Segment Open
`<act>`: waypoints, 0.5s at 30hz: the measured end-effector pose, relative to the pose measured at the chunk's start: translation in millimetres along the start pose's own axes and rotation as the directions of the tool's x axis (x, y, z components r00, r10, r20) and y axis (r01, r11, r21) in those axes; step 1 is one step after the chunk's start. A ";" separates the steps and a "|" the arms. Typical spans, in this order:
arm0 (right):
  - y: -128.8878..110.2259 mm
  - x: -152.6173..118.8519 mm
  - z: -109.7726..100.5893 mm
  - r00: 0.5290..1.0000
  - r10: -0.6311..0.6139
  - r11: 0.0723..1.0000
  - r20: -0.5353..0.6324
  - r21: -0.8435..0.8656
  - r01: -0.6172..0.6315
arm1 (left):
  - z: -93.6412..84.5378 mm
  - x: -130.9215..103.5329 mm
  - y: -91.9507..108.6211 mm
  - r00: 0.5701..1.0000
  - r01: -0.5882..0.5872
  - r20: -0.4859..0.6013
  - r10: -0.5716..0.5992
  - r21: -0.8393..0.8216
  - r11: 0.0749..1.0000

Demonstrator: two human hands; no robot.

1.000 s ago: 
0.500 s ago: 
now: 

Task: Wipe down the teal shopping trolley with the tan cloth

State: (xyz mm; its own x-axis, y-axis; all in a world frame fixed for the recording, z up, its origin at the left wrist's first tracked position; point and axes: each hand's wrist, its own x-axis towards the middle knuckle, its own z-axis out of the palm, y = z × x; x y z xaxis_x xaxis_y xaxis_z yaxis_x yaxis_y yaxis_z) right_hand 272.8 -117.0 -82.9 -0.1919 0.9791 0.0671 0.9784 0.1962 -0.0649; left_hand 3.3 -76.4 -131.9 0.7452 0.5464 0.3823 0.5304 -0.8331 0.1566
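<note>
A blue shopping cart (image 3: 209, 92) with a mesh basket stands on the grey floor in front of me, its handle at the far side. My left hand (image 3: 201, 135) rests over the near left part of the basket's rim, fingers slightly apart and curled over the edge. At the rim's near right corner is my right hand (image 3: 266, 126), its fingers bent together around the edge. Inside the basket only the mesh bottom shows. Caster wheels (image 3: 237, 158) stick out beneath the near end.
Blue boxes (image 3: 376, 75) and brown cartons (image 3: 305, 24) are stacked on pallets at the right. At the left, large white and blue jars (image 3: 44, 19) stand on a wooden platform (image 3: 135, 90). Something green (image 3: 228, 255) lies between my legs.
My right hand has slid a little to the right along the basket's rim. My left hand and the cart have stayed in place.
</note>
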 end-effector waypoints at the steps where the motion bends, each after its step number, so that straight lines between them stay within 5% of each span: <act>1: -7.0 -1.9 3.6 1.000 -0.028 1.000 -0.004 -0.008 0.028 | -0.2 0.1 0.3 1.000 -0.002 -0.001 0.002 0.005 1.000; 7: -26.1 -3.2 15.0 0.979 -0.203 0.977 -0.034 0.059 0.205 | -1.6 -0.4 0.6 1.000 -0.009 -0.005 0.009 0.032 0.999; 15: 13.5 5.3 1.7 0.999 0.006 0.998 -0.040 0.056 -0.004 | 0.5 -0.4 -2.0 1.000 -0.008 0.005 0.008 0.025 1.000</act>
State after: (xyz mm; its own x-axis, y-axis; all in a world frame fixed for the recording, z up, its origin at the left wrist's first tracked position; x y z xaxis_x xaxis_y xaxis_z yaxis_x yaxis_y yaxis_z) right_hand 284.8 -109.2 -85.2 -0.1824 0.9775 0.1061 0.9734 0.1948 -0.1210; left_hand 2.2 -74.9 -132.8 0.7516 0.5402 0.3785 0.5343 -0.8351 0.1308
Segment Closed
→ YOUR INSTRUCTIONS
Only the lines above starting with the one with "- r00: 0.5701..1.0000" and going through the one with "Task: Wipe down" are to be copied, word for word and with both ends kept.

→ ANSWER FOR THIS EXERCISE
  - r00: 0.5701..1.0000
  - r01: -0.5882..0.5872
  - r20: -0.4859..0.6013
  - r10: -0.5716..0.5992
  - r21: -0.8393..0.8216
  - r11: 0.0749..1.0000

Demonstrator: two human hands; no robot.

1.000 s ago: 
0.500 s ago: 
now: 

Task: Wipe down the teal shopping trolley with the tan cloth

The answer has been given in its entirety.